It is worth mentioning that nuisance faults, defined in this paper, are weather-related and cause the SCADA system to raise alarms but are not actually real electrical or mechanical faults. This makes these events annoying to troubleshoot and resolve. For instance, dust builds up on solar arrays over time, and thus, deteriorates the performance of the solar farm. Similarly, cloudiness, which denotes the cloud impacts on a solar farm, and snowfalls are not physical faults. However, the SCADA system may interpret these events as undervoltage, or may not report it at all, but still shows as a negative statement. In the case of cloudiness, a sudden drop in light levels to less than 30% of the nominal sunlight would result in the chance of a cloud fault being thrown. The sensitivity of cloudiness detection depends on the 30% threshold. The higher the threshold, the lower the sensitivity, and vice versa. It is up to the SCADA operator to choose the threshold value based on his/her site experience. Over time, the site continued data collection can be used to fine-tune the nuisance fault thresholds and retrain the algorithm for improved accuracy.
This paper aims at devising an ML algorithm that can be added to the existing SCADA system to detect nuisance faults and show their actual causes, rather than the current method of manual data tracing and discussion. Neural networks are used for artificial intelligence when it is better for the machine to find its own patterns in the data being fed and arrive at its own conclusions. Given the data that were provided from a real PV farm that showed alarm codes that were attributed to thresholds in the data set, the outcomes were already defined. Through an iterative process of training various model types, it is determined that a Fine Tree Classifier is the most efficient and accurate approach to solving the problem.
3.1. Data Generation
Training an ML algorithm requires a huge set of data. Initially, this was provided by a solar farm from Southern Ontario. The data contained electrical and thermal readings from the inverters every 10 s. Data from the weather stations were reported every few minutes. The weather reporting is not as regular as electrical reporting. The faults are manually classified based on the alarm codes provided by the SCADA system. The electrical readings that are attributed to the fault code are then compared with the weather readings at the time. The results were promising and showed definite correlations between conditions and specific outcomes. However, since the data obtained were incomplete and did not span an entire year of weather cycles, they were not feasible to be used in the final model development. It is a great proof of concept that shows a clear correlation to weather conditions triggering nuisance faults. A more robust model is created using a generated data set that models local weather conditions and solar farm power characteristics. This data set includes an entire year of weather and power data for a hypothetical solar farm located in the city of Windsor, Ontario. Seeds (a number used to initialize pseudorandom algorithms) are utilized to randomly generate each year’s precipitation and temperature fluctuations within set parameters of a region’s climate patterns. These random variations are then used to calculate the temperature, humidity, solar irradiance, dust levels, and snow depth at fifteen-second intervals for an entire year. Nuisance faults are generated as a result of the weather conditions with randomness to the actual occurrence to incorporate their unpredictable nature. This generated data set allows for a much more complete training data set to be created, resulting in increased robustness of the ML algorithm. The data generation process is broken down into two major sections: weather and PV data generations.

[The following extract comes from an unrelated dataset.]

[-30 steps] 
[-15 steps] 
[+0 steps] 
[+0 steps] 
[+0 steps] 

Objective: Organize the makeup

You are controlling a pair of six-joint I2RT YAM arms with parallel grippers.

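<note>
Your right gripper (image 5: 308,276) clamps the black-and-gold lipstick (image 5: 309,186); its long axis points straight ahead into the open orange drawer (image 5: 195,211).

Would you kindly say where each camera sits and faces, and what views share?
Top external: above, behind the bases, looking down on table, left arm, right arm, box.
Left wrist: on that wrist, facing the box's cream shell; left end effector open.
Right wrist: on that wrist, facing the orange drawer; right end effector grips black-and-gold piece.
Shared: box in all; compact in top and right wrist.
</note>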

3.1.1. Weather Data Generation
Weather data generation is separated into defining initial conditions of the system and determining the impact of independent weather phenomena, which includes precipitation, cloud cover, extreme temperature events, and the accumulation of dust and snow, as demonstrated in
Figure 1.
Defining these initial conditions involves determining the standard cycles of meteorology so that a second-by-second model can be inferred. This involves finding averages in annual and daily changes in temperature, humidity, precipitation, and solar irradiance. These data were aggregated from these five sources [
25,
26,
27,
28,
29]. These data were then used in combination with a given random seed to create the initial conditions for a year, which would then have weather events added. The following weather model, i.e., described in (1)–(7), is developed using the aggregated data:
The weather model is developed by creating curves that would fit the tabulated data found from the meteorological references used. Tyear is the general average temperature throughout the year. Tday is the typical daily temperature swing to be superimposed onto the yearly average temperature to create the temperature curve for the whole year known as Tbase. RHyear is the relative humidity curve, while IRyear and IRday are average annual and typical daily solar irradiance levels, respectively. CCday is the cloud cover curve as measured in intensity as a result of typical precipitation patterns for the given region. Fc,year is the frequency for one a year, in seconds, and Fc,day is the frequency for a day in seconds.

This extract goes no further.